Applied Water Science (Aug 2024)
Hydrodynamic modeling of dam breach floods for predicting downstream inundation scenarios using integrated approach of satellite data, unmanned aerial vehicles (UAVs), and Google Earth Engine (GEE)
Abstract
Abstract Dam breach floods pose significant threats to downstream areas, necessitating accurate prediction of inundation scenarios to mitigate potential damage. This paper presents a novel methodology for hydrodynamic modeling of dam breach floods, leveraging a comprehensive approach that integrates satellite imagery, unmanned aerial vehicles (UAVs), and Google Earth Engine (GEE) to forecast downstream inundation scenarios. Specifically, UAVs were utilized to generate high-resolution Digital Elevation Models (DEMs) of the flood-affected areas, ensuring precise representation of topography in the model. The approach incorporates Cartosat DEM data for catchment modeling, while NASA's Global Precipitation Measurement mission data, integrated with GEE, facilitated accurate estimation of rainfall in ungagged catchment areas.
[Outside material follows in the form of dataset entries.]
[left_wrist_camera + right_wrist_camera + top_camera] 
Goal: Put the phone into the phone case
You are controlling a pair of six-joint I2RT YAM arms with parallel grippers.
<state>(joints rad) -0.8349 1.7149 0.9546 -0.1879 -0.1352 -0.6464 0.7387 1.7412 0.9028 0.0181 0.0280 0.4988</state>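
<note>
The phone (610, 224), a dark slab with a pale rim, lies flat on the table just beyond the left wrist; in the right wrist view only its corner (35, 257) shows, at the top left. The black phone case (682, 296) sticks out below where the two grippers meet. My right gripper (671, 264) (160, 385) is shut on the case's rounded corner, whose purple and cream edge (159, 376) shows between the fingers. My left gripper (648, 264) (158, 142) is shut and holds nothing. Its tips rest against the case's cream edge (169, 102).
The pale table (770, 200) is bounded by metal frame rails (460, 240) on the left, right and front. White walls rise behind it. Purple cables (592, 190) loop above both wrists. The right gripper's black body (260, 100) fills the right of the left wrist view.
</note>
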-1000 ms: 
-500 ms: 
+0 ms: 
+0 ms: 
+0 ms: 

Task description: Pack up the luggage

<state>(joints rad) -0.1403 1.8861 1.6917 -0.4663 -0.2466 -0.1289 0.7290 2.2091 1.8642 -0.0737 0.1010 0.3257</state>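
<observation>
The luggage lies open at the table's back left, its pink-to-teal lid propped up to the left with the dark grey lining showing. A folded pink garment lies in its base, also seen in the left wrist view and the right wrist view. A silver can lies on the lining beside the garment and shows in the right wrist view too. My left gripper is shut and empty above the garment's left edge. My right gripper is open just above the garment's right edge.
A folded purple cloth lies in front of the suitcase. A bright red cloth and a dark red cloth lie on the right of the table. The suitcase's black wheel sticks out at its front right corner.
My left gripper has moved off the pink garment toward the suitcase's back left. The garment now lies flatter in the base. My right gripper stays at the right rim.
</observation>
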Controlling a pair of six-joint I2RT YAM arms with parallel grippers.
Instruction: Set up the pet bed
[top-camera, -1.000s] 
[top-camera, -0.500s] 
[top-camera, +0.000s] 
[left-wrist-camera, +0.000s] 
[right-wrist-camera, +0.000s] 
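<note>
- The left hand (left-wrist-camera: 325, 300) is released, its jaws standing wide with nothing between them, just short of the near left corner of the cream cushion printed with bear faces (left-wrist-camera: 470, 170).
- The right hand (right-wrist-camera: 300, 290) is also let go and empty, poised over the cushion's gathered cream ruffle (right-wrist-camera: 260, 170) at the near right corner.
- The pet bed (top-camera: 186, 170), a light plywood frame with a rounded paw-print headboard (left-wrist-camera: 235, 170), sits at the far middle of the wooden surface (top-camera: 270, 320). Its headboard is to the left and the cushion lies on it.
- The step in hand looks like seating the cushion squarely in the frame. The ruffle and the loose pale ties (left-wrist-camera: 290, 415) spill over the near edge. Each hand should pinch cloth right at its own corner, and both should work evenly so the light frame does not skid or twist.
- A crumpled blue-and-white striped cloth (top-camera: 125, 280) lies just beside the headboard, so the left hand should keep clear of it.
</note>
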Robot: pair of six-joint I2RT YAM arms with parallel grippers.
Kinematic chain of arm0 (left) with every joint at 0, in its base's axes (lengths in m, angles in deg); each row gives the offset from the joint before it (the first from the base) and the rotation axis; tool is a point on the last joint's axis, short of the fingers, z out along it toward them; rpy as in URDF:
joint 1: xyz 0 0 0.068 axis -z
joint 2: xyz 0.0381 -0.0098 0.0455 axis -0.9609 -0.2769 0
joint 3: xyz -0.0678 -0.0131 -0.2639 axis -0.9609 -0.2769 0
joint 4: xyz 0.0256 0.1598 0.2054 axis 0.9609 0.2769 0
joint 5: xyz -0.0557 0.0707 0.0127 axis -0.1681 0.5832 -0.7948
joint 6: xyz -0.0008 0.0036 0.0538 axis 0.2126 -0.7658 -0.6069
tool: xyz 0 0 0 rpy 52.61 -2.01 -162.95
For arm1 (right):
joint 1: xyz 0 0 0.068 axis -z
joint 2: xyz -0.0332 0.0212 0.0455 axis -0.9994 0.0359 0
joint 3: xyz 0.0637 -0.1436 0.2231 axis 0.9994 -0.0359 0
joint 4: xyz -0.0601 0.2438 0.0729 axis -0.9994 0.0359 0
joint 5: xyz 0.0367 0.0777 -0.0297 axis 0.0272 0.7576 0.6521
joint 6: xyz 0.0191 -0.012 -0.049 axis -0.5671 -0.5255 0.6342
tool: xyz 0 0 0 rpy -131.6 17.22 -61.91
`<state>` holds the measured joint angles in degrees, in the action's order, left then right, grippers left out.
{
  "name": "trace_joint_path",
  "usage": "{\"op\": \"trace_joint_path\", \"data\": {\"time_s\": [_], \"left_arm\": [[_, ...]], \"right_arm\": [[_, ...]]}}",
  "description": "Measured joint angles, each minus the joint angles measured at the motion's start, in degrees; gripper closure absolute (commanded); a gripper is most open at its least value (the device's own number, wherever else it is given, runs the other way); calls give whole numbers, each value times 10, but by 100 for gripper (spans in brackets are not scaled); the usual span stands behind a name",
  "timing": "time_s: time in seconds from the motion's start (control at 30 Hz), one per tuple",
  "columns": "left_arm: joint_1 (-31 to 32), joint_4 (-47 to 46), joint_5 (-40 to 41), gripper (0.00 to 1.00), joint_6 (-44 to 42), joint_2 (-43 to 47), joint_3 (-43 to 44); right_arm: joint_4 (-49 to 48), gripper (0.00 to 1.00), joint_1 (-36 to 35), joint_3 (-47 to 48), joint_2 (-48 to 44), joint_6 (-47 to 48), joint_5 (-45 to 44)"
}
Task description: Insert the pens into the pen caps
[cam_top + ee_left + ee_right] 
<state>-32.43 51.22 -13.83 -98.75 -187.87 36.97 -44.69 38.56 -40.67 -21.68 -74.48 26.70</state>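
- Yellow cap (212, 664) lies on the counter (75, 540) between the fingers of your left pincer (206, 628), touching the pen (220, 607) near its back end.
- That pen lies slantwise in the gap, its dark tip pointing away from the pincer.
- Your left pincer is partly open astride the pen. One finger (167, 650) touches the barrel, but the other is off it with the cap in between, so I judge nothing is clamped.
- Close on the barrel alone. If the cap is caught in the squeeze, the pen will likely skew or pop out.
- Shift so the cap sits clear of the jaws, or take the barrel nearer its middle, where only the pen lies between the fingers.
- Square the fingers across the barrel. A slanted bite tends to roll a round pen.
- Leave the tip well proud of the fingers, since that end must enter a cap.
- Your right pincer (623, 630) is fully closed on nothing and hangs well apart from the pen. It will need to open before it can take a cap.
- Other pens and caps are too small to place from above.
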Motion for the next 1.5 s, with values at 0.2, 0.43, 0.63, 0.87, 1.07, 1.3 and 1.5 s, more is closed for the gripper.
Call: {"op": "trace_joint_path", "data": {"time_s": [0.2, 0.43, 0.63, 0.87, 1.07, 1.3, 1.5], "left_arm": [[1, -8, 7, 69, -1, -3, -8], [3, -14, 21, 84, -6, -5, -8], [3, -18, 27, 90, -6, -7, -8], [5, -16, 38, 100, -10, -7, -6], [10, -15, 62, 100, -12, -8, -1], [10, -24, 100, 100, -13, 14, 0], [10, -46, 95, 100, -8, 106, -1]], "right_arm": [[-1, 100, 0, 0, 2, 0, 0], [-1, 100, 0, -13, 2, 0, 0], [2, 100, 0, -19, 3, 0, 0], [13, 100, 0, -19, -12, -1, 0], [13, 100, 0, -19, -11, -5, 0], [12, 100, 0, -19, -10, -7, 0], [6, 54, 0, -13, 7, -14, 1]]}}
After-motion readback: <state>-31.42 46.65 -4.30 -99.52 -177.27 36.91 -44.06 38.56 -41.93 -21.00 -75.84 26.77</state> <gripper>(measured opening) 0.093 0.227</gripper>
Furthermore, the Hydrological Engineering Center-Hydrological Modeling System was employed for rainfall-runoff simulation and flood hydrograph derivation, followed by application of the HEC River Analysis System (RAS) for hydrodynamic modeling under dam breach conditions. This integrated modeling approach was applied as a case study of Banaskantha district, Gujarat, India. The outcome was the generation of scenario maps based on HEC-RAS results, which include flood extent, water depth, and flow velocity, highlighting downstream areas affected by flooding. Validation of the hydrodynamic dam breach model performance was conducted using actual field measurements and simulated results, employing statistical analysis methods including Support Vector Regression (SVR) and linear regression to determine coefficient of determination (R 2), Root-Mean-Square Error, and Mean Absolute Error of observed and simulated data. The coefficient of determination (R 2) values for measured and simulated flow (0.91) and water level (0.86) calculated using SVR demonstrate strong correlation between observed and simulated values. This integrated study of hydrodynamic modeling in data-scarce areas aids in accurate estimation of future probable flooding in downstream areas in the event of a dam break, underscoring the potential of advanced surveying and modeling techniques in flood assessment and management. Ultimately, this integration of technologies aims to enhance community resilience and mitigate socioeconomic costs associated with dam breach floods.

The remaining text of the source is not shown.